Rimi B. Chatterjee's Blog, page 4

May 15, 2011

Green Light

She's done it.


Mamata Banerjee is now the duly elected head of the legislature of West Bengal. Thirty four years of red rule have ended with less than a whimper.


Are we happy? It's too soon to tell, but the things she's been saying have been encouragingly unlike her usual spiel. I think we're all hoping that the rabble rousing and the use of the CPM's old weapons (strikes, bus burning, chaka jam, rail roko) for which she became notorious were just political expediency, and that Mamata knows the absurdity of protesting against herself now that she's in charge. Which leaves us to wonder what the reds will do. Will they rediscover Jyoti Basu's talent for streetside theatre, and take every opportunity to chuck spanners in the green machine? Or will they go away and lick their wounds, hopefully becoming wiser in the process? At present it looks likely that they will turn against Buddha's reformist agenda, just like the BJP turned on Atal Behari, and regress to a shadow of their former selves, good only for nuisance value come election time. Perhaps they will think that Buddha's last-ditch reform was a sign of weakness, rather than the belated realism it was intended to be. Of course, the outgoing government had a talent for looking shifty even when they were in the right: force of habit I suppose. And Mamata knew how to capitalize on that.

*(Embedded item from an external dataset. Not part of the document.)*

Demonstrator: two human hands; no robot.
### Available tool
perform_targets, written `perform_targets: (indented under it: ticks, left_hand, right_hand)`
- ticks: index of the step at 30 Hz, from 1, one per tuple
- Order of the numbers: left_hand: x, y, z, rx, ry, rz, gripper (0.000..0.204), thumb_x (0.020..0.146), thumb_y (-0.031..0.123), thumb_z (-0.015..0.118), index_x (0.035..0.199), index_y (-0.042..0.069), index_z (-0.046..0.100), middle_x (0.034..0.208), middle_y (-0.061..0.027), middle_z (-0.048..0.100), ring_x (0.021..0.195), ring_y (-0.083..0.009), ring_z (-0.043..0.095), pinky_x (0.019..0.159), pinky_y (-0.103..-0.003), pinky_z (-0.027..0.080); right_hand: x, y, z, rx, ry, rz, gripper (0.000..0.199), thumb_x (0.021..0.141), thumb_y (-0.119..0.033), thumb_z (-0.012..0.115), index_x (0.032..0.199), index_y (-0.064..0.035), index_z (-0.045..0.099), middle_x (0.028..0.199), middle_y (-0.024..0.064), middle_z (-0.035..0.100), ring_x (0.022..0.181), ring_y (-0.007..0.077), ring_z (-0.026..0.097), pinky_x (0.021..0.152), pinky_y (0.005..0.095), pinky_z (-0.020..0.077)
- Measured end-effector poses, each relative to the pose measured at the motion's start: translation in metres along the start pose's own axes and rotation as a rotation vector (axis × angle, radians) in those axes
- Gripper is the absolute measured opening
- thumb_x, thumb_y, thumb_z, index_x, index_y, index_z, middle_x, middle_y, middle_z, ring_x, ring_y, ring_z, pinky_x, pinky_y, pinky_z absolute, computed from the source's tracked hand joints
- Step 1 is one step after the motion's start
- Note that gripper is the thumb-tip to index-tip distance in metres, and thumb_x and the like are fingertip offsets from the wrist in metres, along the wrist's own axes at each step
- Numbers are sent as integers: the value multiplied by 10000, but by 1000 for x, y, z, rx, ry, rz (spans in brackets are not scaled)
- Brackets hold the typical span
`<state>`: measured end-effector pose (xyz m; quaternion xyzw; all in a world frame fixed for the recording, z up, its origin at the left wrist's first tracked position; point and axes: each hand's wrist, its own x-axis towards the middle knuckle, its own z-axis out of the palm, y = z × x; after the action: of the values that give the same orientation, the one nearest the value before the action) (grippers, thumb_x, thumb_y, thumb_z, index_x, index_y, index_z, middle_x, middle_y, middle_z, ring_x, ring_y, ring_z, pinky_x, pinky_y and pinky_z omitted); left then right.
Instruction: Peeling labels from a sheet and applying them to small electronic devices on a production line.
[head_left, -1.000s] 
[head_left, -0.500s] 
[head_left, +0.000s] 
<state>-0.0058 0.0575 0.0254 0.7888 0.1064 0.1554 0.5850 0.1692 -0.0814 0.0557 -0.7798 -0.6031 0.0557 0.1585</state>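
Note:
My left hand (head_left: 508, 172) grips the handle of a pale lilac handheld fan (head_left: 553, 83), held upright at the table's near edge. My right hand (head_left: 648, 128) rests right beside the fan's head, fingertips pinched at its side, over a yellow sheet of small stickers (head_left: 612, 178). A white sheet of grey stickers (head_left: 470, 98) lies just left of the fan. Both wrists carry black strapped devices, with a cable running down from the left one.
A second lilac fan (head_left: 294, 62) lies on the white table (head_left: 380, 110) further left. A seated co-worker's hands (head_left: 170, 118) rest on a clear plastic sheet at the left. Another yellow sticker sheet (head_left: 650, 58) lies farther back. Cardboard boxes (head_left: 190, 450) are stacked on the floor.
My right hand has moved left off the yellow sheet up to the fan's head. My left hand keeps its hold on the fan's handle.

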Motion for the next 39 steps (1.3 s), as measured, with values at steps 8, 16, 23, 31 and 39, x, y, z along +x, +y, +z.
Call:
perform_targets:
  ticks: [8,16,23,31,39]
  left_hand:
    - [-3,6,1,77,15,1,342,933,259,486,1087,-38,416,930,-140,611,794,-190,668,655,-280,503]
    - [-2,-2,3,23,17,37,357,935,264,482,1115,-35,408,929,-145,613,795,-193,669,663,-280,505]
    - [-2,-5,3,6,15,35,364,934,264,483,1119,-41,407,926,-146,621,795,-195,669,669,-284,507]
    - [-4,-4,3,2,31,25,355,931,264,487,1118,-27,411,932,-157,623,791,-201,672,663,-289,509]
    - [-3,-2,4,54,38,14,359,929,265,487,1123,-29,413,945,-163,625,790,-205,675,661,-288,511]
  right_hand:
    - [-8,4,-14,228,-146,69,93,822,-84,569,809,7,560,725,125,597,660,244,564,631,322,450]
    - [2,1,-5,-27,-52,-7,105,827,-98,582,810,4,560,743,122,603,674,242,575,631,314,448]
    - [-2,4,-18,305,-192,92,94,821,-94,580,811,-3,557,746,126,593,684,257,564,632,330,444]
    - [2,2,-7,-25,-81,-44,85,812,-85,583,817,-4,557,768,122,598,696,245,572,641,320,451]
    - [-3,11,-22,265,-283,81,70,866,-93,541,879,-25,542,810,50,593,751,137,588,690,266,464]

However, communists of any stripe are very tough people. Just look at how long they live. Perhaps we shouldn't write them off just yet.


But what does Mamata intend now? She's had disastrous advice in the past and made even worse decisions, garnering massive support for herself and then throwing it away by disappointing people. But perhaps that was all part of the learning process. She has been, by and large, a model of good sense since she won, which I suppose is an encouraging sign. Nevertheless, she will have to take some tough decisions now: the state is on the edge of chaos, and bankrupt to boot. She will have to pull some really top class ideas out of the box to save it. But I think she really, genuinely cares enough to try.


What are her resources? Curiously enough, the recent disastrous record of the government sets a low bar against which it will be easy for her to look good. But that's the danger. If she takes people's fed-up-ness for granted, she risks losing all the good she's built up. It won't be enough to rake over the past and apportion blame, however richly deserved. Revenge is likely to lose her supporters faster than anything else. She may know this, but do her followers appreciate it? How long will the post-poll violence continue? Who else must die before the scores are settled?


Even so, these fears for the future don't take anything away from the fact that democracy has at last vindicated itself in Bengal. I have never known a non-red-ruled Bengal: I came here two years after they came to power. Most of my students are younger than the previous regime. There is good and bad in that: we have no template for the way things should be now, so Mamata has a blank canvas on which to paint her dream. On the bad side, there are a lot of very hungry people out there, who've been waiting a long time to taste power. The feeding frenzy is not going to be pretty.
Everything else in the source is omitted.